Below are 22 national team titles that were not bestowed by the NCAA:

- Men's (13)
  - Basketball (3): 1912, 1914, 1916 (retroactive Helms and Premo-Porretta selections)
  - Football (1): 1942 (Helms; unclaimed)
  - Rowing (9): 1951, 1959, 1966, 1973, 1974, 1975, 1986†, 1990, 2008
- Women's (9)
  - Badminton (1): 1983
  - Indoor Track & Field (1): 1978
  - Rowing (2): 1975, 1986
  - Lightweight Rowing (5): 2004, 2005, 2006, 2008, 2009

† All men's and women's rowing titles above included winning the eights. The men's 1986 title was not an IRA championship but rather a now-defunct finals-only meet that included three rowing squads with a history of snubbing the IRAs.

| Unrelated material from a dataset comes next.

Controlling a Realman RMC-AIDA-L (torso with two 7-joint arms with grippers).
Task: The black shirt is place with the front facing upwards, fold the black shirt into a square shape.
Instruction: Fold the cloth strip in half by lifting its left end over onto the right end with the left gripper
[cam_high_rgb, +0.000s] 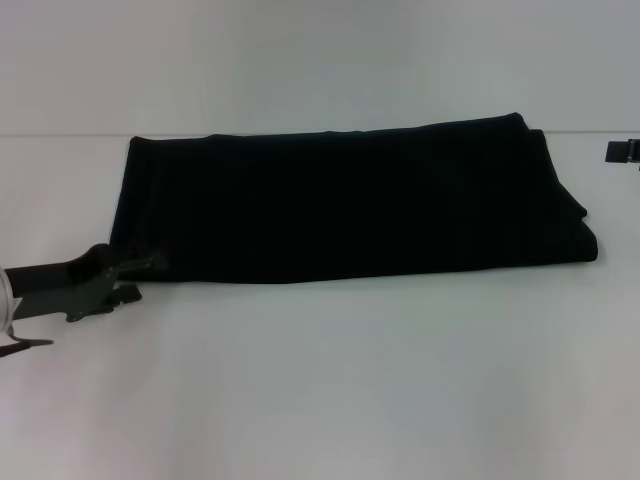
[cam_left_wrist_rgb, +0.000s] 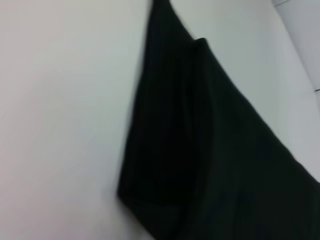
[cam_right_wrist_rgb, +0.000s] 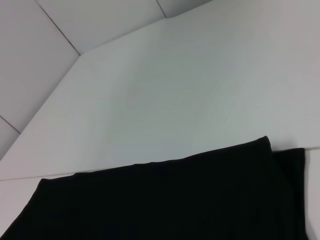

In 1990, Wisconsin's men's titles included both this event and the IRA eights championship.

- See also:
  - List of Big Ten Conference national championships
  - List of NCAA schools with the most Division I national championships

==Athletes of the Year==

| Year | Male athlete | Sport | Female athlete | Sport | Ref. |
|---|---|---|---|---|---|
| 2013 | Michael Lihrman | Men's track and field | Alex Rigsby | Women's ice hockey |  |
| 2014 | Frank Kaminsky | Basketball | Ivy Martin | Swimming |  |
| 2015 | Zach Ziemek | Men's track and field | Ann-Renée Desbiens | Women's ice hockey |  |

==Trademark dispute==
The University of Wisconsin has been involved in disputes with a number of high schools, including Westside High School in Omaha, Nebraska, and schools in Iowa, New Jersey, North Carolina, Ohio, Texas, Virginia, and West Virginia, as well as with D-II Washburn University in Topeka, Kansas. The issue involved the use of the Badgers' athletic logo, the "motion W". As a result of the litigation, the high schools involved were required to change their logos.